• **Provided data**
※

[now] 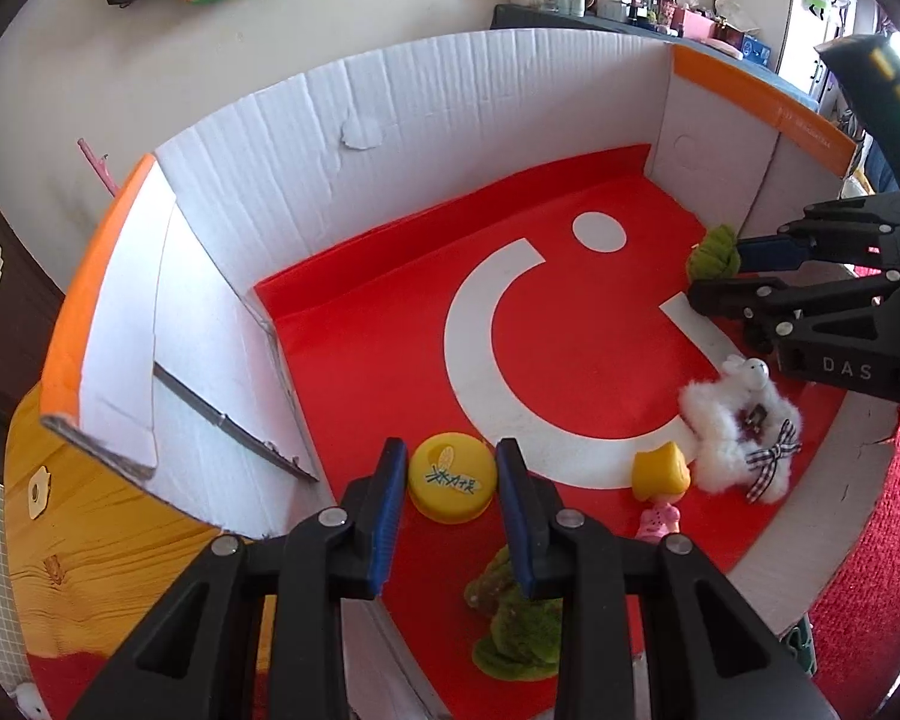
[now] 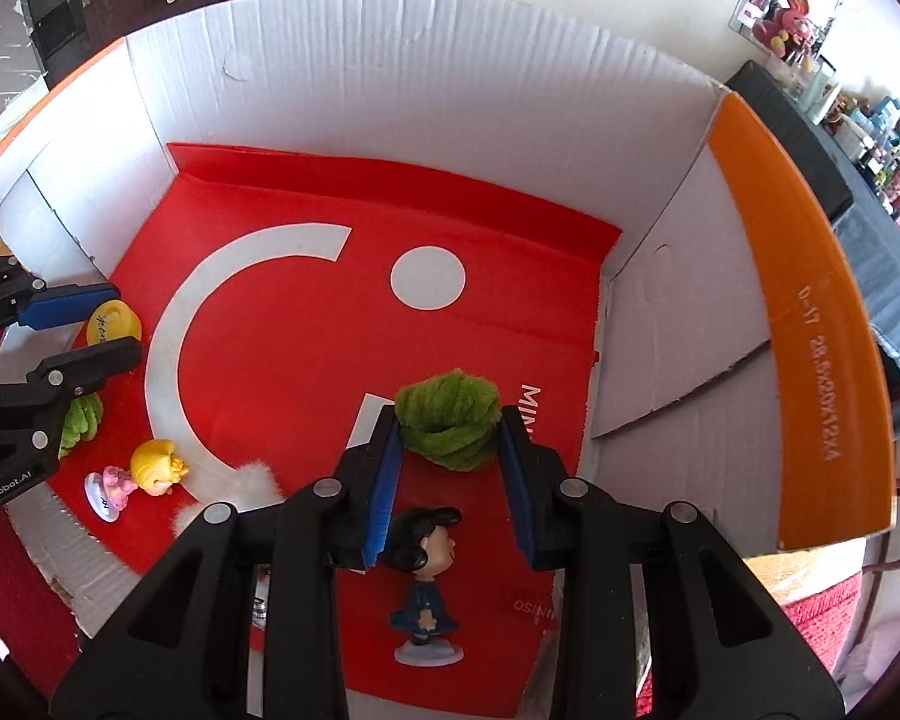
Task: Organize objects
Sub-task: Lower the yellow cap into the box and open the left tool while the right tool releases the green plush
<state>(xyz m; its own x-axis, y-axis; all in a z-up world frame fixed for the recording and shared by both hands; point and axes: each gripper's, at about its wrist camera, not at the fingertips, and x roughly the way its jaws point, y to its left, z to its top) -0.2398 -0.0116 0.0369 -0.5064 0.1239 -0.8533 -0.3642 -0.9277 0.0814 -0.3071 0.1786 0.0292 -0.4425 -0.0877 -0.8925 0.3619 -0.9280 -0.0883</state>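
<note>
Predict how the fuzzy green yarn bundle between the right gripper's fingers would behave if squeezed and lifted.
The fuzzy green yarn bundle looks soft and loosely coiled, so it would probably compress rather than resist. It likely weighs little for its bulk. Its fibrous surface should grip the right gripper pads, though loose loops might sag or unwind.

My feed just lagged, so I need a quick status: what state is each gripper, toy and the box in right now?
Left gripper: open, straddling the yellow disc.
Right gripper: open around a green fuzzy toy, not visibly clamped.
Blonde figurine: lying on its side.
Dark-haired figurine: lying down.
White plush: lying in box.
Cardboard box: open, flaps up.
</note>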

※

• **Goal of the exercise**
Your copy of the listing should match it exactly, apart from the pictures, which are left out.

• **Result of this task**
[now] 
[now] 
Task: Organize objects
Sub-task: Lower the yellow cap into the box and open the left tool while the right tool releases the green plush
<state>(xyz m; its own x-axis, y-axis; all in a z-up world frame fixed for the recording and shared by both hands; point and axes: each gripper's, at about its wrist camera, not at the fingertips, and x roughly the way its jaws point, y to its left, z to its top) -0.2398 -0.0116 0.0369 -0.5064 0.1239 -0.8533 -0.3642 -0.9277 0.0814 -0.3071 0.1786 0.0292 -0.4425 -0.0877 -0.8925 0.3619 -0.9280 -0.0883</state>
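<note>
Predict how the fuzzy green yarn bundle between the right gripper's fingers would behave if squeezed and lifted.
The fuzzy green yarn bundle looks soft and loosely coiled, so it would probably compress rather than resist. It likely weighs little for its bulk. Its fibrous surface should grip the right gripper pads, though loose loops might sag or unwind.

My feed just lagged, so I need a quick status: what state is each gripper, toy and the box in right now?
Left gripper: open, straddling the yellow disc.
Right gripper: open around a green fuzzy toy, not visibly clamped.
Blonde figurine: lying on its side.
Dark-haired figurine: lying down.
White plush: lying in box.
Cardboard box: open, flaps up.
</note>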

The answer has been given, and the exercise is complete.